Try it: Give back exactly the stretch of data below from the line holding "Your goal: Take" through the line holding "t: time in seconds", both ends included, and leave the remaining lines out.

------ Records shown

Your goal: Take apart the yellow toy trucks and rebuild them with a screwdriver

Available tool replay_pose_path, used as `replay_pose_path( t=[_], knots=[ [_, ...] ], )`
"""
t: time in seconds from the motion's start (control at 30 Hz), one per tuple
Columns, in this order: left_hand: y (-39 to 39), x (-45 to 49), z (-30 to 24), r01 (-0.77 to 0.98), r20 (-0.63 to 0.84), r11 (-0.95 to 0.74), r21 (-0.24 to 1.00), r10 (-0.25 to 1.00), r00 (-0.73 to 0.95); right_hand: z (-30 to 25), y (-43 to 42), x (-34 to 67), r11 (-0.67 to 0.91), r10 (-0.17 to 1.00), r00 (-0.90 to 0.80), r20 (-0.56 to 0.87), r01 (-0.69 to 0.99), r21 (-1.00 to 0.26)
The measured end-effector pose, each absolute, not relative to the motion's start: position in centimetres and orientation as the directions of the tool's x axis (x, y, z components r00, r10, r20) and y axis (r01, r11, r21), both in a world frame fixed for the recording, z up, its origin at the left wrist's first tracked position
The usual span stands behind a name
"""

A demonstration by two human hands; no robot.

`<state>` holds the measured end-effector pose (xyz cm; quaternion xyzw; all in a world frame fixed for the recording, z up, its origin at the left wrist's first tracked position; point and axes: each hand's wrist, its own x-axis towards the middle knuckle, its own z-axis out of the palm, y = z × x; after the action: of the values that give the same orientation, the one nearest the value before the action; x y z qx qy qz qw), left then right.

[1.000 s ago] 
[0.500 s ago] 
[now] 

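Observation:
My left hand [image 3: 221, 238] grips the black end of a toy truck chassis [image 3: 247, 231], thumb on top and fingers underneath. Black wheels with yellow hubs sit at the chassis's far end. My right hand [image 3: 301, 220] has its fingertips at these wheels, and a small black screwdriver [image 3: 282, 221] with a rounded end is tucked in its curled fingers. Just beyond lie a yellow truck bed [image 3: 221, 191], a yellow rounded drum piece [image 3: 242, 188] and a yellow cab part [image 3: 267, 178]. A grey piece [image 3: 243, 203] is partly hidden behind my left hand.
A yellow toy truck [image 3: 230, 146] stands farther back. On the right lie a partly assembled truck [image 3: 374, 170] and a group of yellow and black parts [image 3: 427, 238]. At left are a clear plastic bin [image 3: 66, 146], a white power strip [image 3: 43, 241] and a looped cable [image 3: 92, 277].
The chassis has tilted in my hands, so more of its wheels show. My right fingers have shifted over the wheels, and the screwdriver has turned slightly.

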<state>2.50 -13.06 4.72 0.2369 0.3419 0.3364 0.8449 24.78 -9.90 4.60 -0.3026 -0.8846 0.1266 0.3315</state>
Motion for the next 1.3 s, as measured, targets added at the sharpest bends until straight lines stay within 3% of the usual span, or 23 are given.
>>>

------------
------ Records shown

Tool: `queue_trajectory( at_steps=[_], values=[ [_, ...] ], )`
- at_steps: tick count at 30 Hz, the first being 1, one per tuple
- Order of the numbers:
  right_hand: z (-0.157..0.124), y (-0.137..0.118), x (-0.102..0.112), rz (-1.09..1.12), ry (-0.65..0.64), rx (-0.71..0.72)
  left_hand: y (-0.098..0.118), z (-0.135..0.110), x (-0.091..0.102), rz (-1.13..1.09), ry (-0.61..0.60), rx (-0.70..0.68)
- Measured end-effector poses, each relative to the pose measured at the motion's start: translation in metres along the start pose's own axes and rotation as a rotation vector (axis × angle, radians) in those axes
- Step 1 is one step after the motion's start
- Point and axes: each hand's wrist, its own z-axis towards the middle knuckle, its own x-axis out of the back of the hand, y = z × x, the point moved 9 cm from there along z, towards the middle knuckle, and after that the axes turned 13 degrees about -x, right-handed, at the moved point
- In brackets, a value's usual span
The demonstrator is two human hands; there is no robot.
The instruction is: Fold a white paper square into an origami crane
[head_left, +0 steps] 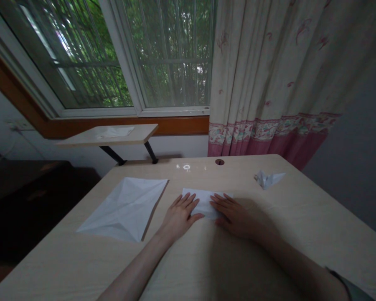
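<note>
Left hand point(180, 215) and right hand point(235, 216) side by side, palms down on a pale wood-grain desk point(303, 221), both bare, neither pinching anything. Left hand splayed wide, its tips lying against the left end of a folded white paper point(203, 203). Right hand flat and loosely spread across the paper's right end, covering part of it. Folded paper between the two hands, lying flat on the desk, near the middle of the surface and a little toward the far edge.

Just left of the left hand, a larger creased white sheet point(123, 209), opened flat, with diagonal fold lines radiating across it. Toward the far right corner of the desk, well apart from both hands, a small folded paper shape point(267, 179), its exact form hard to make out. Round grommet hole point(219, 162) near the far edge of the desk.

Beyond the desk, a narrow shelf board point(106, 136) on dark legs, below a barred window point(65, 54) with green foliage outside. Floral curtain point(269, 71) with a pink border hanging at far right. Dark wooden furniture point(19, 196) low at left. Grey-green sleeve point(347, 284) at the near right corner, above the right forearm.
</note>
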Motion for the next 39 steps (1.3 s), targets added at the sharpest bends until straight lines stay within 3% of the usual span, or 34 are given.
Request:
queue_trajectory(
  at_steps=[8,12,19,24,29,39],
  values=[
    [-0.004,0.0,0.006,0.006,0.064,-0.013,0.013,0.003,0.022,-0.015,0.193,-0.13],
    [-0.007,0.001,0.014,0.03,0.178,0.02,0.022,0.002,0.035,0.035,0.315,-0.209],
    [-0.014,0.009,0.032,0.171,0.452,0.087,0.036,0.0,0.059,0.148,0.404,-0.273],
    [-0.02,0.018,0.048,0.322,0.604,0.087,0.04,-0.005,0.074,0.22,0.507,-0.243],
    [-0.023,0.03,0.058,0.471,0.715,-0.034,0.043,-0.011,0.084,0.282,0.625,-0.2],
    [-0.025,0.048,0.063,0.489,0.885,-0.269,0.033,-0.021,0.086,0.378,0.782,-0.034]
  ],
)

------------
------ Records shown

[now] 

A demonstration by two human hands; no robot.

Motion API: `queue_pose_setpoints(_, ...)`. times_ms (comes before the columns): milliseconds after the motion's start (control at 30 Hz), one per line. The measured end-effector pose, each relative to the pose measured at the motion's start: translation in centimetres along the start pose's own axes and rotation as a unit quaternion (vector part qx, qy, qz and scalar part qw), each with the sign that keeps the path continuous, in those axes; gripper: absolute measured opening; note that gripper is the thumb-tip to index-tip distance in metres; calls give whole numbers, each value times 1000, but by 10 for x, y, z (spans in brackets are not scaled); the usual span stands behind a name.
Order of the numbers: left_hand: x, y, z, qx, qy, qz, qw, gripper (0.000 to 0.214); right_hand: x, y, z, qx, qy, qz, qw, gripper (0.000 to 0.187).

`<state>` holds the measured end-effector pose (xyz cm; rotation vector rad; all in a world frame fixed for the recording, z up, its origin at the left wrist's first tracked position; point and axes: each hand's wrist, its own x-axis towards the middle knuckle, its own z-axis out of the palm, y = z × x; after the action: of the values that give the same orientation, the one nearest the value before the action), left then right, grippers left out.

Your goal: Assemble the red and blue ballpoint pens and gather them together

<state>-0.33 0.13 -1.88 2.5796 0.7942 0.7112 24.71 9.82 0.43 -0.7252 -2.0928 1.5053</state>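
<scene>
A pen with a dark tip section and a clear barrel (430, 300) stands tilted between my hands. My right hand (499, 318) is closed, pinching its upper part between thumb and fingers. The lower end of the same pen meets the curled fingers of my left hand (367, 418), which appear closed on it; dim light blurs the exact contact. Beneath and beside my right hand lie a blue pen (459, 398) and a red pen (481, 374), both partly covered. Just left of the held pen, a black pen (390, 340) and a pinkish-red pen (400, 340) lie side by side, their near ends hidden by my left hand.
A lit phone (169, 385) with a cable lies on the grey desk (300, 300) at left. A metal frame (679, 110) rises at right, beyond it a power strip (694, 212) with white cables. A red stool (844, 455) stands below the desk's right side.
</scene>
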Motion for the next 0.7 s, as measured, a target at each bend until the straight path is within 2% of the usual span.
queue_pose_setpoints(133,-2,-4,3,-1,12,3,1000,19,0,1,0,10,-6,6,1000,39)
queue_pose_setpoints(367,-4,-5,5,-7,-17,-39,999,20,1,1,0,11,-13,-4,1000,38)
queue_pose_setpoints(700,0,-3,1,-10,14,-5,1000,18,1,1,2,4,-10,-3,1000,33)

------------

Answer to this problem:
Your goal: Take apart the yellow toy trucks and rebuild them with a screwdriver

Available tool replay_pose_path, used as `replay_pose_path( t=[_], knots=[ [_, ...] ], )`
"""
t: time in seconds from the motion's start (control at 30 Hz), one per tuple

The exercise has been finished.